Baca Juga: Bulan Madu di Tanah Suci

Fenomena ini bisa jadi terlihat sepele, namun sebenarnya persoalan ini menyimpan renungan mendalam. Memanggil seseorang dengan gelar “Haji” padahal belum berhaji sebenarnya perlu kajian yang lebih dalam. Apakah itu sebatas kebiasaan sosial yang lumrah, bentuk penghormatan, atau justru penyematan gelar yang keliru bahkan bisa menjadi bentuk ketidakjujuran simbolik yang mengaburkan makna ibadah tersebut?

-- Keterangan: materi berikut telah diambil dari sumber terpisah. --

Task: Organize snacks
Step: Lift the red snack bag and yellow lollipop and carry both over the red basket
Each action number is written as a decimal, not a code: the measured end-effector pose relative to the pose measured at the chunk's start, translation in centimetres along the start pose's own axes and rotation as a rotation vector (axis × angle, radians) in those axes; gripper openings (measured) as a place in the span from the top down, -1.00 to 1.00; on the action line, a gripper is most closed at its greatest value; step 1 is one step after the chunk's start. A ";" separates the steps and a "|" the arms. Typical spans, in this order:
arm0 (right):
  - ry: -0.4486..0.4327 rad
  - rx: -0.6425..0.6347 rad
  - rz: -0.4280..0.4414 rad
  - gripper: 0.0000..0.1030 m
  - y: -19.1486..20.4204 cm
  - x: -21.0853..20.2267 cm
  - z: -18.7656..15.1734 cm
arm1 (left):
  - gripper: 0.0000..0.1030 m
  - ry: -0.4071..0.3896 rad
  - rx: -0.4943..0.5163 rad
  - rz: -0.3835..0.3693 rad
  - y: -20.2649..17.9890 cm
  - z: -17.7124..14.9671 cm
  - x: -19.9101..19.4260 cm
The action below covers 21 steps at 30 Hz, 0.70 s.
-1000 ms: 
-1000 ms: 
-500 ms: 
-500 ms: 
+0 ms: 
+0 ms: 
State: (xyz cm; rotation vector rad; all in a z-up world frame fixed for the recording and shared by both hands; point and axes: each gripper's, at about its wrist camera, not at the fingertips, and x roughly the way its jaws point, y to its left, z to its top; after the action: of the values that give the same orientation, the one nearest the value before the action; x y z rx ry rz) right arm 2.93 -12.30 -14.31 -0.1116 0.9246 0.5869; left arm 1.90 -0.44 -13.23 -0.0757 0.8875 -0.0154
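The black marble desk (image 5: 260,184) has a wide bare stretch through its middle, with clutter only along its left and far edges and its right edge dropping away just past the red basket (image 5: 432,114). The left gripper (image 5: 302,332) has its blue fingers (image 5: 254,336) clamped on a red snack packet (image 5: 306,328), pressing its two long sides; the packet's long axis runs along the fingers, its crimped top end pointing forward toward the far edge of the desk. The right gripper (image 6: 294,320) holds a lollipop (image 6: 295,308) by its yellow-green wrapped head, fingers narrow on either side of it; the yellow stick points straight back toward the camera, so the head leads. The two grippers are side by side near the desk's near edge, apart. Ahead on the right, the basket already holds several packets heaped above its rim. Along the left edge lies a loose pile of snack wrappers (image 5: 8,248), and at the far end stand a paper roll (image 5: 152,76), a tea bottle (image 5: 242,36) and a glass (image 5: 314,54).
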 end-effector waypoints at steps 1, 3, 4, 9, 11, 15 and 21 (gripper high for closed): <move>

Kita perlu mengingat kembali bahwa kehidupan ini tidak lepas dari hukum-hukum dan etika syariat yang mengatur seluruh aspek keseharian kita mulai dari perbuatan, sikap, hingga ucapan.

Dari sini, menjadi penting bagi kita untuk mengetahui bagaimana sebenarnya hukum memanggil seseorang dengan sebutan “Haji” atau “Pak Haji” padahal ia belum pernah menunaikan ibadah Haji, menurut perspektif fikih. Apakah hal ini hukumnya boleh, atau justru dilarang?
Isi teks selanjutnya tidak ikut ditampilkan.